TASK REQUIREMENTS |
An exact reproduction of the listing, minus the pictures, is the required output.

SOURCE DATA |

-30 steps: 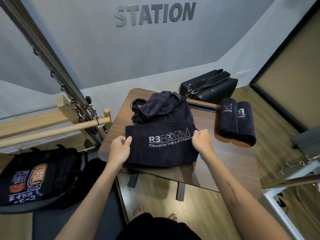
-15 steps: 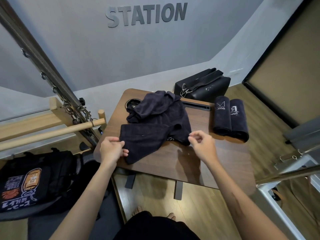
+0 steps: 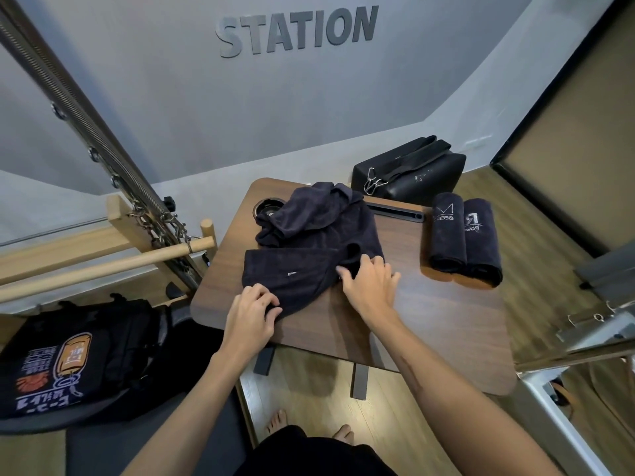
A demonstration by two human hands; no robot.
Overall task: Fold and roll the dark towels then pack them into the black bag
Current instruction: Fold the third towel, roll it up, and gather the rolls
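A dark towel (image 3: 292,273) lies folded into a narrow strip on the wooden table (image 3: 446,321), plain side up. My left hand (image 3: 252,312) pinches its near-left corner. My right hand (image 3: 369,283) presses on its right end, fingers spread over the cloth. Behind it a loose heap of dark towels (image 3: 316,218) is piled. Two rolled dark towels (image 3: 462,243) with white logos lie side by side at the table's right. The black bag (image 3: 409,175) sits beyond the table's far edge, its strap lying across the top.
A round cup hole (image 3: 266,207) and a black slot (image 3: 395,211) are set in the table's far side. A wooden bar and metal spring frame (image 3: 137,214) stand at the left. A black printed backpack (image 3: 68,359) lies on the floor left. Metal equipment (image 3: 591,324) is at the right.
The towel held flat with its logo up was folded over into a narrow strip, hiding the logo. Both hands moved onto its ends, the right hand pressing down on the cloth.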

SOLUTION TO THIS PROBLEM |
-30 steps: 
-15 steps: 
+0 steps: 
A demonstration by two human hands; no robot.
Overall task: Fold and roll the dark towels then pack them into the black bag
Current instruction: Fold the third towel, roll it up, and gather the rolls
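A dark towel (image 3: 292,273) lies folded into a narrow strip on the wooden table (image 3: 446,321), plain side up. My left hand (image 3: 252,312) pinches its near-left corner. My right hand (image 3: 369,283) presses on its right end, fingers spread over the cloth. Behind it a loose heap of dark towels (image 3: 316,218) is piled. Two rolled dark towels (image 3: 462,243) with white logos lie side by side at the table's right. The black bag (image 3: 409,175) sits beyond the table's far edge, its strap lying across the top.
A round cup hole (image 3: 266,207) and a black slot (image 3: 395,211) are set in the table's far side. A wooden bar and metal spring frame (image 3: 137,214) stand at the left. A black printed backpack (image 3: 68,359) lies on the floor left. Metal equipment (image 3: 591,324) is at the right.
The towel held flat with its logo up was folded over into a narrow strip, hiding the logo. Both hands moved onto its ends, the right hand pressing down on the cloth.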

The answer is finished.